The United Kingdom’s Conservative Party is moving on from the outgoing prime minister, as members have begun voting on a new leader. After leading the U.K. government during Britain’s exit from the European Union and its uneven response to the coronavirus outbreak, Boris Johnson resigned on July 7 after almost three years as PM. The party forced him out following accusations that a top government official, the deputy chief whip Chris Pincher, engaged in several instances of unwanted sexual contact—as well as evidence that Johnson lied to his Cabinet and the public that he hadn’t known about a history of accusations toward Pincher before appointing him.

As these machinations play out, Britons are living with rising inflation and a healthcare crisis. This week, millions received a one-time government subsidy to offset the climbing cost of living, with economists expecting inflation to hit 11 percent in the U.K. this year. Health authorities have put all domestic ambulance services on the highest level of alert, as emergency medical teams are overwhelmed by a surge in Covid infections and heat-related illnesses. When members of Parliament called in the health secretary for questioning on the ambulance crisis, the new secretary sent a junior minister instead, giving opposition leaders the opportunity to claim the Conservative Cabinet had given up on governing. Where has all of this left the country?

Matthias Matthijs is a senior fellow for Europe at the Council on Foreign Relations and an associate professor of international political economy at the Johns Hopkins University’s School of Advanced International Studies. In Matthijs’s view, Johnson’s tenure has changed the United Kingdom in ways that will continue shaping it for many years to come. Its posture toward the EU was determined by Johnson and is now shared by both Conservatives and their opponents in the Labour Party. His decisions on Brexit have exacerbated historic tensions over the status of Northern Ireland and made the reunification of the island as a whole more likely. And, as Matthias sees it, Johnson has transformed the dynamic between his country’s two major parties with positions and rhetoric that won over many middle-class voters, leaving Labour with few opportunities to counter. As things stand, Matthias says, the United Kingdom now has less global influence after cutting itself off from the EU, while its future global standing—in a time when states worldwide are dividing into blocs, following Russia’s invasion of Ukraine—has become more uncertain.

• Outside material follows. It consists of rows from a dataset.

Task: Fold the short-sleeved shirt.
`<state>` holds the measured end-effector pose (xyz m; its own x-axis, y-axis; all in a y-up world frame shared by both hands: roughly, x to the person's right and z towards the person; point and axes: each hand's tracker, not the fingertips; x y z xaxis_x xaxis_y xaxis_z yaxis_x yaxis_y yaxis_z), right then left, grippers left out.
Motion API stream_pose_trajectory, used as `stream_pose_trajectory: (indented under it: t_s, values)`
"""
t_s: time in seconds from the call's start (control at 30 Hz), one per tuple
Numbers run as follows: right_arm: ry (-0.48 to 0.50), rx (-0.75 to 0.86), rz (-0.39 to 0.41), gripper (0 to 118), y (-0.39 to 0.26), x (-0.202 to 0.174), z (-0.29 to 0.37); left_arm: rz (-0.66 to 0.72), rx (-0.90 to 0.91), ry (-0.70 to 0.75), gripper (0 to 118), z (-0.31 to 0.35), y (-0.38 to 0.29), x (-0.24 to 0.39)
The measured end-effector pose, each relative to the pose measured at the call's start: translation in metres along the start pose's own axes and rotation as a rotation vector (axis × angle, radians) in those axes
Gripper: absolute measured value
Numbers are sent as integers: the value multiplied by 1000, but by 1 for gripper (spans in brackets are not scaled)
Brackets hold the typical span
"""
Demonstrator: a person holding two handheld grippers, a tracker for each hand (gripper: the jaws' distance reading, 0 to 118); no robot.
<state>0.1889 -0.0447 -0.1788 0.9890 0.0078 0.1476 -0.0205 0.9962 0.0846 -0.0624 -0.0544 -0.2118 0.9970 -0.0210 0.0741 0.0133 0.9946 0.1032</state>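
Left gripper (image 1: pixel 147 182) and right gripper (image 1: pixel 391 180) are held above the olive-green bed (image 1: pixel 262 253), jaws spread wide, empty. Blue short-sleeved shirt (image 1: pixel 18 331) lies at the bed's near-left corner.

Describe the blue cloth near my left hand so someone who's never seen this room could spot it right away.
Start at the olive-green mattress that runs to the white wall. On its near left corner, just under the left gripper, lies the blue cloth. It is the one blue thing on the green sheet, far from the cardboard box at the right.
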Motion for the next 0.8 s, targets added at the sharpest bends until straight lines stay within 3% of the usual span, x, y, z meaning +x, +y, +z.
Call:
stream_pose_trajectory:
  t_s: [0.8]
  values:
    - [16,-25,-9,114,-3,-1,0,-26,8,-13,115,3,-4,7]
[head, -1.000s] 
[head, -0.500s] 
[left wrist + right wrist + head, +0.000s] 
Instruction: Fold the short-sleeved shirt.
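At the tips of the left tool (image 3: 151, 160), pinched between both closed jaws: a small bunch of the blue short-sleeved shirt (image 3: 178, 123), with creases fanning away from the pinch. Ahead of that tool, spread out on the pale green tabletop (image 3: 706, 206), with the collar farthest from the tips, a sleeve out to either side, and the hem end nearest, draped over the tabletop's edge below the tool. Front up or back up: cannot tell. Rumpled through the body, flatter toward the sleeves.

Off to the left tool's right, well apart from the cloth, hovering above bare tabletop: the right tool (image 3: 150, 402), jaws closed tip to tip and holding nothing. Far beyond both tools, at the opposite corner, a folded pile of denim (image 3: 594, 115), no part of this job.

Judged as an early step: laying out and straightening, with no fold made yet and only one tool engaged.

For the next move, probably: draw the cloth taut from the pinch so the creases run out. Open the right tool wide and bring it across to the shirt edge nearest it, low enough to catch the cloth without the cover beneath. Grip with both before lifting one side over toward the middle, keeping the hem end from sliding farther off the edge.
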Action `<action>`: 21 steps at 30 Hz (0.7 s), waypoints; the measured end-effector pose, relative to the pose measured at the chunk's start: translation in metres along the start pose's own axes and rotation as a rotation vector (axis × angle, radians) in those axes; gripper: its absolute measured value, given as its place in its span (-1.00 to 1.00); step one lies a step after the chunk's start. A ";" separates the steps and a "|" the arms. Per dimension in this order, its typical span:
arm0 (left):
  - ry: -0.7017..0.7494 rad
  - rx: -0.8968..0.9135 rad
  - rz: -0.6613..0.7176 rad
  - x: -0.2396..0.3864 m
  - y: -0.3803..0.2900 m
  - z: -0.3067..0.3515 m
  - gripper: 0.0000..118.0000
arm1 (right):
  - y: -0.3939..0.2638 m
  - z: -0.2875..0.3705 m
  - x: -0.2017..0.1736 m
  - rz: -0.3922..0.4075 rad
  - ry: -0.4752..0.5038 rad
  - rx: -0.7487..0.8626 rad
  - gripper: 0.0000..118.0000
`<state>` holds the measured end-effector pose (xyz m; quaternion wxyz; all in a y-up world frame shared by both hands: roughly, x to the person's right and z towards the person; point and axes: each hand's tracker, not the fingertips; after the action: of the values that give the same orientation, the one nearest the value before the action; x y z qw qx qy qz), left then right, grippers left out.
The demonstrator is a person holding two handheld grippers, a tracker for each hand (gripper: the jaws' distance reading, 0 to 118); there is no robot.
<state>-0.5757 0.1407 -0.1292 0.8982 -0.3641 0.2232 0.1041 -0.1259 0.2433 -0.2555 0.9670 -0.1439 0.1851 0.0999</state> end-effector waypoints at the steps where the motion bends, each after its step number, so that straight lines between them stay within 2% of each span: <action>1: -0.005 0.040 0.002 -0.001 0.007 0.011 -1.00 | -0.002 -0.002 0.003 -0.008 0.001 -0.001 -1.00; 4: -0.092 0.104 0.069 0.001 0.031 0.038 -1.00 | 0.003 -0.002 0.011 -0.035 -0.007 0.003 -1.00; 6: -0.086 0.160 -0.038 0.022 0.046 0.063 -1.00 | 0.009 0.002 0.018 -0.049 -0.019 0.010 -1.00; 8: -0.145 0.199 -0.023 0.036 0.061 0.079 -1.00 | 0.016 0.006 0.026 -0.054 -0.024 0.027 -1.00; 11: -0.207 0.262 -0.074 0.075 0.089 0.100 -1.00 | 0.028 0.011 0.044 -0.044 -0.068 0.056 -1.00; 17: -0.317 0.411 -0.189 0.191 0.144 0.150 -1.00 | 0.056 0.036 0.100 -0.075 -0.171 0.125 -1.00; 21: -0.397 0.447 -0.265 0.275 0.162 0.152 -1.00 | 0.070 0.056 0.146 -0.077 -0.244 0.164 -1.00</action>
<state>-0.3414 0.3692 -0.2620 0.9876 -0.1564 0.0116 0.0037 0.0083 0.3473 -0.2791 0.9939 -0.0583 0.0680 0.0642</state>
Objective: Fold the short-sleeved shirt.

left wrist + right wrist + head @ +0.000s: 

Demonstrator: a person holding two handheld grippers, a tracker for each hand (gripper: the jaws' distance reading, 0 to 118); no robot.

Michael Bluhm: Johnson’s time as prime minister has been full of scandal and chronic controversy. Why did his party finally force his resignation now?

Matthias Matthijs: It’s a good question. They settled on him as their party leader because they knew that what they were about to embark on with Brexit was quite radical—and that it didn’t have broad support among the British public. About 52 percent voted to leave the EU, but 52 percent didn’t vote for this hard form of Brexit—leaving the European Single Market and the EU Customs Union.